This was the first of two nights at the Regattabar for the trio (they play two sets tonight, Friday), and they were stupendous. Scofield is, rightfully, considered a modern-jazz-guitar deity, with a fluency that extends from standards to funk to alternatey spiky and lyrical originals. And it doesn't hurt that he's capable of onstage self-deprecating comedy in addition to the wit and humor of his music.

They opened with a reconfigured heavily bebopping version of the standard "How Deep Is the Ocean," way uptempo and unrecognizable if not for Scofield's post-song announcement. Then came a new Scofield number, "Like This But Better"—– medium tempo, featuring one of Swallow's upper-register singing solos. Scofield's "Chicken Dog" ("not about an animal") was hard, edgy jazz funk, with drummer Bill Stewart coming in behind the beat for some witty floor-tom hits and Swallow playing big strumming funk chords.

There was lovely lyricism in Carla Bley's "Lawns," Scofield looping his cadenza with some "backwards" guitar, then another uptempo classic, Miles Davis's "Budo."On the cadenza of "Someone To Watch Over Me," Scofield worked a little oom-pah-pah merry-go-round figure into his loops, then came Parker's "Confirmation" and another furious tempo.

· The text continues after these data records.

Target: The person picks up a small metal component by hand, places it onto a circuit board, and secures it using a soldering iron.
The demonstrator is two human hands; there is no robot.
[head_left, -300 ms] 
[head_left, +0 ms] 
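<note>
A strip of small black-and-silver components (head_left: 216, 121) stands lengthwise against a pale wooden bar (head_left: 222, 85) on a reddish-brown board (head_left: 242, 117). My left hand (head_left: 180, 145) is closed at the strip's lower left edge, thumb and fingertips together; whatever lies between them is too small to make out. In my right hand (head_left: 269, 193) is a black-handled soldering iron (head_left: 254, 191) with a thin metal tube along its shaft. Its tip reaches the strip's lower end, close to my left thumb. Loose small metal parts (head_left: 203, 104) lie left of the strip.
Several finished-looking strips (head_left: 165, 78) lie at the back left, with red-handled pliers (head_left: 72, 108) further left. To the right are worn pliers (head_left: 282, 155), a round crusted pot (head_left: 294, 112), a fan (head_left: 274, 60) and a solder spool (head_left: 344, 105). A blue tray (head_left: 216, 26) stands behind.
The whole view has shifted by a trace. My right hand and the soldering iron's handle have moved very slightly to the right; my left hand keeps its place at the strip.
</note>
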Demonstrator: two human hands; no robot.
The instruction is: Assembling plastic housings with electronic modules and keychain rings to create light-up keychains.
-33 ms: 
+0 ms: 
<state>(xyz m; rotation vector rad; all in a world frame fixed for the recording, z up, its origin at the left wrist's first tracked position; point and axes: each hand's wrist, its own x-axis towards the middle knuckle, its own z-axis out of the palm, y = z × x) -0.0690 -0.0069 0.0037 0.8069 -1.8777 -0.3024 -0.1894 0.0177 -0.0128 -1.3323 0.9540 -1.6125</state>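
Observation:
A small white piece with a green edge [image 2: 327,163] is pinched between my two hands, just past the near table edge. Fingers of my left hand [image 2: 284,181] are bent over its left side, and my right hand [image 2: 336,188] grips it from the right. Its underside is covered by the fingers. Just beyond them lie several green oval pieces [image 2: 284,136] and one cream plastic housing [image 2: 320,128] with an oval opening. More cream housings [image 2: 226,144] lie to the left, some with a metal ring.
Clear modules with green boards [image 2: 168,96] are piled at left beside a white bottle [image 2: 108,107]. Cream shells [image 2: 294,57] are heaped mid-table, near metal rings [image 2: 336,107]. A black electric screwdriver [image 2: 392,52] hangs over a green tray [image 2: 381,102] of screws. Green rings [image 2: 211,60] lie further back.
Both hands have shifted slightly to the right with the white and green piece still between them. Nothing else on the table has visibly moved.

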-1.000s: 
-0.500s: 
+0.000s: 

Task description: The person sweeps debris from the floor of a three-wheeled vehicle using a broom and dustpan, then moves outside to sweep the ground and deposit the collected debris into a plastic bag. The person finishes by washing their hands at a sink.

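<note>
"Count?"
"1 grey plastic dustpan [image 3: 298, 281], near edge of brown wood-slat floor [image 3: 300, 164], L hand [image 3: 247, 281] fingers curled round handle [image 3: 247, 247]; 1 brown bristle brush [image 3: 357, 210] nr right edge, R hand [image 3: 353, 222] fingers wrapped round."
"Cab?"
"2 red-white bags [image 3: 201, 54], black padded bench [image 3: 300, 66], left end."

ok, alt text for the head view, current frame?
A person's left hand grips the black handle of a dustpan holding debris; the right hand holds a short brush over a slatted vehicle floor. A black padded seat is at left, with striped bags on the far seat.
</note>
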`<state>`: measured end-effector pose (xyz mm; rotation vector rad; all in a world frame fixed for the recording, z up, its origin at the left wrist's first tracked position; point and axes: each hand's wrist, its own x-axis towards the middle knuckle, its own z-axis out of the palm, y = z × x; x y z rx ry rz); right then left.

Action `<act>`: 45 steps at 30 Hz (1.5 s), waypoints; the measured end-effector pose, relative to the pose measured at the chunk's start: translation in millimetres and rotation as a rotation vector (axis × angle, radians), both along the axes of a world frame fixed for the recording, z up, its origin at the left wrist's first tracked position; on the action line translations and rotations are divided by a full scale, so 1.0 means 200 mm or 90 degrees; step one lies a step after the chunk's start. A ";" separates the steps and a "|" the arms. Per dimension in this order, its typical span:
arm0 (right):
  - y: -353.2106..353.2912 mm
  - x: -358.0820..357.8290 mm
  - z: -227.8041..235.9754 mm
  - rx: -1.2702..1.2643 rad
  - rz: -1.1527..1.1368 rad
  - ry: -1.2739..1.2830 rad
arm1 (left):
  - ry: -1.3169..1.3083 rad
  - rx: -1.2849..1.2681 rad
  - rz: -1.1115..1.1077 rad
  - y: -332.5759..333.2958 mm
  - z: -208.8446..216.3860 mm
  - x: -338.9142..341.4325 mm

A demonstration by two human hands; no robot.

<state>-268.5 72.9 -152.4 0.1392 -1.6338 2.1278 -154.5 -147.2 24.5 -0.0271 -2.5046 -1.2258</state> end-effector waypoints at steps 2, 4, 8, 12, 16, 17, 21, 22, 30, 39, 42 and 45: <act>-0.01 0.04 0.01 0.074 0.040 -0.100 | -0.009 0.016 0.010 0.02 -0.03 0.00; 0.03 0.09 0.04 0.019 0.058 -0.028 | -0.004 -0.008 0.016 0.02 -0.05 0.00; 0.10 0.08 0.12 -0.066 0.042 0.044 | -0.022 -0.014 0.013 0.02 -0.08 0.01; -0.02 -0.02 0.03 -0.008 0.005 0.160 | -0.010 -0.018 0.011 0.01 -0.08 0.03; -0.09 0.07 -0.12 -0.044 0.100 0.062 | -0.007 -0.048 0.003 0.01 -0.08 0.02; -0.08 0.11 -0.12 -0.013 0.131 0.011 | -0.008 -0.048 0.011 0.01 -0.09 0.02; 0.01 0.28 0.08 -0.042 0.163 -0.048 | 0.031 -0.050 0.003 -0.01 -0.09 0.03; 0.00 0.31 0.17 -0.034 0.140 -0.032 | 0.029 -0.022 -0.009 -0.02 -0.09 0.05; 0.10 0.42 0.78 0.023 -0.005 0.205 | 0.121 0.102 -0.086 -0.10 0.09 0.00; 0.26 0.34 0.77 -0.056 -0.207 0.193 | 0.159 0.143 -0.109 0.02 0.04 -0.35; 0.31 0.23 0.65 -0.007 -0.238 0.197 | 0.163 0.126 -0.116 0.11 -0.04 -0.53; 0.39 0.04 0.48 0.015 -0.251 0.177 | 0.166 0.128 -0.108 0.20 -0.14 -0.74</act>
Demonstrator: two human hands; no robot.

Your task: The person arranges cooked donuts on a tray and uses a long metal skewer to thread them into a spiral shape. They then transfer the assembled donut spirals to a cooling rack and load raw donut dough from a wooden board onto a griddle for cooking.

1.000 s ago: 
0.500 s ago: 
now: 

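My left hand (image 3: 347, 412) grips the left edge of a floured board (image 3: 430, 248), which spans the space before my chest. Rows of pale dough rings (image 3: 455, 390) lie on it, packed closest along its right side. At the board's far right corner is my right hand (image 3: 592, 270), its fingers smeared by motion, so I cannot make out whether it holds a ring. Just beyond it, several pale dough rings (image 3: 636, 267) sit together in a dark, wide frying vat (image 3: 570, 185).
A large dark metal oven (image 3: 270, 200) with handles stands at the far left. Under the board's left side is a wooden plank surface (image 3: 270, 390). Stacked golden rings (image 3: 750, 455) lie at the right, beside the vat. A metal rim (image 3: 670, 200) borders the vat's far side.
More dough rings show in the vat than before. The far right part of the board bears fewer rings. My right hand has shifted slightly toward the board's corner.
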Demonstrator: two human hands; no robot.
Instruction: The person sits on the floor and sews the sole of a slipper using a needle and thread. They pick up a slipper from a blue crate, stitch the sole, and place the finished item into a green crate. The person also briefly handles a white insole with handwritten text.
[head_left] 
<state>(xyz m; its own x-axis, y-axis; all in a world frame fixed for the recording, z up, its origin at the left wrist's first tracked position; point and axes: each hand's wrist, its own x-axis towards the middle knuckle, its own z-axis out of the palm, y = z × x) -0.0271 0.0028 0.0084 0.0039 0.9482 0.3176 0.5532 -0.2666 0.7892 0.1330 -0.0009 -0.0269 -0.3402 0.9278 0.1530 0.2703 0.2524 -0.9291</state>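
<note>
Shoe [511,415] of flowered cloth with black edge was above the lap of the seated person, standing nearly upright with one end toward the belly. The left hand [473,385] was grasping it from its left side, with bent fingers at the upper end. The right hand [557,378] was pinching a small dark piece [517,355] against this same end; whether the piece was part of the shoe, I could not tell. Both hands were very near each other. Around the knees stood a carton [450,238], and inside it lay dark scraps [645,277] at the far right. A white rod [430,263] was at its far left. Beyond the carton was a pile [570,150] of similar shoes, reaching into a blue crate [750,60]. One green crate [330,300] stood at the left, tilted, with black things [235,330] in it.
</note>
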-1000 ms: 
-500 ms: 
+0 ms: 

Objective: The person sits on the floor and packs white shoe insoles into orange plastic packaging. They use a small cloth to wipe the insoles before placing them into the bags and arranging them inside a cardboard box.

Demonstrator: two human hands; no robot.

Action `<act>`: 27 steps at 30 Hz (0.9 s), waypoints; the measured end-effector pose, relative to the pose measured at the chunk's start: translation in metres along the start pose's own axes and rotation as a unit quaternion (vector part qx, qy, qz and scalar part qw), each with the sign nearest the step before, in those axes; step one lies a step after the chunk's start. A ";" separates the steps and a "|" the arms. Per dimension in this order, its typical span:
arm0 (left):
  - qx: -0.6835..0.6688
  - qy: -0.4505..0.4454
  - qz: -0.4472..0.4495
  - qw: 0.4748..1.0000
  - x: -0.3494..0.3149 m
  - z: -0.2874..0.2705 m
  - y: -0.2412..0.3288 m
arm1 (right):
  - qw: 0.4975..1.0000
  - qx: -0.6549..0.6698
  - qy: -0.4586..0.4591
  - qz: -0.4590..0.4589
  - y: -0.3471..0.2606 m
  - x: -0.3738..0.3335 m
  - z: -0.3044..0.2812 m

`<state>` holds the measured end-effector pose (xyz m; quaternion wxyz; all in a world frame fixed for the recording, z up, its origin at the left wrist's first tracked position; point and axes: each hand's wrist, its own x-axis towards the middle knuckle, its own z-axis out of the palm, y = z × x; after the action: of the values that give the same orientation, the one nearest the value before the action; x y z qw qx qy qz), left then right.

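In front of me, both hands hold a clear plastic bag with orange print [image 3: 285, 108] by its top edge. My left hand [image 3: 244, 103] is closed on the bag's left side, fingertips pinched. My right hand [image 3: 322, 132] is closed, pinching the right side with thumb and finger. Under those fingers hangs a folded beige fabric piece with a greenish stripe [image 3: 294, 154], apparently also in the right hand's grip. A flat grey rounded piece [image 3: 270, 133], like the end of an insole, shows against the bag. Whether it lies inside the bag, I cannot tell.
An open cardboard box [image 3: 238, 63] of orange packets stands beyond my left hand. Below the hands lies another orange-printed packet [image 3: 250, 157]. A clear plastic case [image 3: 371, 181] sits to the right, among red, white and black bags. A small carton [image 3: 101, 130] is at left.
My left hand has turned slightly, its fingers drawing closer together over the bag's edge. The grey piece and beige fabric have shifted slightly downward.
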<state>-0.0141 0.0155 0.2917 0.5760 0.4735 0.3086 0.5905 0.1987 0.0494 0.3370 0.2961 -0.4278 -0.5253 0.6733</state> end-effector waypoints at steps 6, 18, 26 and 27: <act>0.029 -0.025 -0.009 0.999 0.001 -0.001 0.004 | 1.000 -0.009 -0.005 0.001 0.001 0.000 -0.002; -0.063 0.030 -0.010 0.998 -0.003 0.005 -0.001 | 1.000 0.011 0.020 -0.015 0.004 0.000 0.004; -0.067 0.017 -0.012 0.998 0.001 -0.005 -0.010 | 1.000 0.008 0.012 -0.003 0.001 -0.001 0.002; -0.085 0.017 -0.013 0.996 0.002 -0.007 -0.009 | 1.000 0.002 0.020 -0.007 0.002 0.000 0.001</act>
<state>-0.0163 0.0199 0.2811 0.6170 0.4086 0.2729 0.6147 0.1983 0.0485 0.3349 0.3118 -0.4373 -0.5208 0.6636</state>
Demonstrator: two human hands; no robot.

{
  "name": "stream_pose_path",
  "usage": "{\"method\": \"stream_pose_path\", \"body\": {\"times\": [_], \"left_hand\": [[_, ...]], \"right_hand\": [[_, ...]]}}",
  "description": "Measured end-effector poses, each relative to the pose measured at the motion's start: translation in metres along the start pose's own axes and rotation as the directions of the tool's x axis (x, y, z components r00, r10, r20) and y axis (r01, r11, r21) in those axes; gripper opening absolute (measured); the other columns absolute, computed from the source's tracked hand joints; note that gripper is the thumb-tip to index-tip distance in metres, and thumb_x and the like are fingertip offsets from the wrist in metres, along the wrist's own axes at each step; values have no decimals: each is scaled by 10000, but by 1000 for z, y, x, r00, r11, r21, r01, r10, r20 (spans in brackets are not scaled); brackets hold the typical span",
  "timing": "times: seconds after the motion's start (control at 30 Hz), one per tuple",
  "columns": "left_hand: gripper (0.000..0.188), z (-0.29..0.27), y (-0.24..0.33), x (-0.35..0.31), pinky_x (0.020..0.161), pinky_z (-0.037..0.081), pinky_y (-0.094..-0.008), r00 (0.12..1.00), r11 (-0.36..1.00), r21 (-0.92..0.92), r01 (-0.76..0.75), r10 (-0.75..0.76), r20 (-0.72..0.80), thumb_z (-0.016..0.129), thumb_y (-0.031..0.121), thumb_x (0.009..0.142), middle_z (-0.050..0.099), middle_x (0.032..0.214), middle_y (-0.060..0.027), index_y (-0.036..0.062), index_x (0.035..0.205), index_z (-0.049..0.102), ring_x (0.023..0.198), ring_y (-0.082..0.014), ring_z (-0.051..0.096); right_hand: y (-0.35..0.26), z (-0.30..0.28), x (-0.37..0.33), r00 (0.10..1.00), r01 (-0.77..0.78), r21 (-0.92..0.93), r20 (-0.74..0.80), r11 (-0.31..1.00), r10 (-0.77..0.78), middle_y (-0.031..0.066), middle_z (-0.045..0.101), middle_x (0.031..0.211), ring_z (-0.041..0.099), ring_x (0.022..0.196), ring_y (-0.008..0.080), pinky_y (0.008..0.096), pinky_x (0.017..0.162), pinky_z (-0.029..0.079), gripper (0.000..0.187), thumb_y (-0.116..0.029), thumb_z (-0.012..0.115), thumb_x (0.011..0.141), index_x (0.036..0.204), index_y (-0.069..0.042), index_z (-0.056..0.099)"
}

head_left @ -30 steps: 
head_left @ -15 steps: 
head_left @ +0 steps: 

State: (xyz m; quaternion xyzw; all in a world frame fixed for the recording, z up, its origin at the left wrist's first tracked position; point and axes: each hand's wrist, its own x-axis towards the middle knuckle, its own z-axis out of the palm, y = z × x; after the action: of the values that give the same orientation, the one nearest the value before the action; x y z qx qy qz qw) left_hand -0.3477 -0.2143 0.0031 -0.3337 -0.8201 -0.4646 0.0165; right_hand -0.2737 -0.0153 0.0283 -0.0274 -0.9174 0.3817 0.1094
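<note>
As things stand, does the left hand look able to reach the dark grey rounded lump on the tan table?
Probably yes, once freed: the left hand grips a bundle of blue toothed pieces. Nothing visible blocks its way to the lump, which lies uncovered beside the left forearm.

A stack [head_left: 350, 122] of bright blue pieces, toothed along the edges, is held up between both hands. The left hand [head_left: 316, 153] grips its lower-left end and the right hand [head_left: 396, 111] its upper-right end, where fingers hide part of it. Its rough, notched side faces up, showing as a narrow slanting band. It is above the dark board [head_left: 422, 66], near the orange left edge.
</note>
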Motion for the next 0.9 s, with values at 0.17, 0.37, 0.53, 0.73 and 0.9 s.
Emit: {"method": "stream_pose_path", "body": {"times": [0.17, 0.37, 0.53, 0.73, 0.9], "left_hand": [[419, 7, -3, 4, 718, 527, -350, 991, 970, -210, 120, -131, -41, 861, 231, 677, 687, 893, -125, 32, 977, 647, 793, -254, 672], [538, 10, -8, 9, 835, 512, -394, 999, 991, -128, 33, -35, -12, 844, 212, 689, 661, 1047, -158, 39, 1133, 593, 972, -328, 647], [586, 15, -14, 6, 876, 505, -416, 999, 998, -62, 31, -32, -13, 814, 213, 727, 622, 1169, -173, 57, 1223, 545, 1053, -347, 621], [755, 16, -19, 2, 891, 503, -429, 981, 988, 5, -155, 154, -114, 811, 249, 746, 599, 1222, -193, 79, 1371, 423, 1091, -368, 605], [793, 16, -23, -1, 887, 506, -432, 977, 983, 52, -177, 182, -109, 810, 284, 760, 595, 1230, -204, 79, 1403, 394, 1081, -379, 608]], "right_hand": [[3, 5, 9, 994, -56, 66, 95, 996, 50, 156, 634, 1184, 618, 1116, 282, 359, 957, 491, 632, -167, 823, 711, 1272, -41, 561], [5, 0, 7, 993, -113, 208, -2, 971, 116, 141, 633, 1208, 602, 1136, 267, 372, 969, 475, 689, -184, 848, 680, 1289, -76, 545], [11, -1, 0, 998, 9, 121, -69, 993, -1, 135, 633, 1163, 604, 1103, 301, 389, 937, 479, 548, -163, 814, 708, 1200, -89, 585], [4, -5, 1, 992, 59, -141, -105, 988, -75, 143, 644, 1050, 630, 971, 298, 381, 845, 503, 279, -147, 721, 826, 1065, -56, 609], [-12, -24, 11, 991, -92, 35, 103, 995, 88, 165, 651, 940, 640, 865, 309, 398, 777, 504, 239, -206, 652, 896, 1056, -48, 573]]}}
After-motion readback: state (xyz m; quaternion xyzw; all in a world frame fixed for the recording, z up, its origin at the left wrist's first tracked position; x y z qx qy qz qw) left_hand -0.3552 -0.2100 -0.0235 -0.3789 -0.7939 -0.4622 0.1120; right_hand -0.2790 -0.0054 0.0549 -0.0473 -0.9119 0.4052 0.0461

Maybe the most "out," ferocious number was Scofield's "Over Big Top," a one-chord vamp that pushed the funk to the max, featured a tight-loose declamatory Stewart solo and then Scofield bringing it down for some finger-nail scraping on a single string that suggested both an African "talking" drum and an R&B chicken scratch. This trio has played together on and off for years, with a couple of discs to their credit, and they're well worth catching on every visit.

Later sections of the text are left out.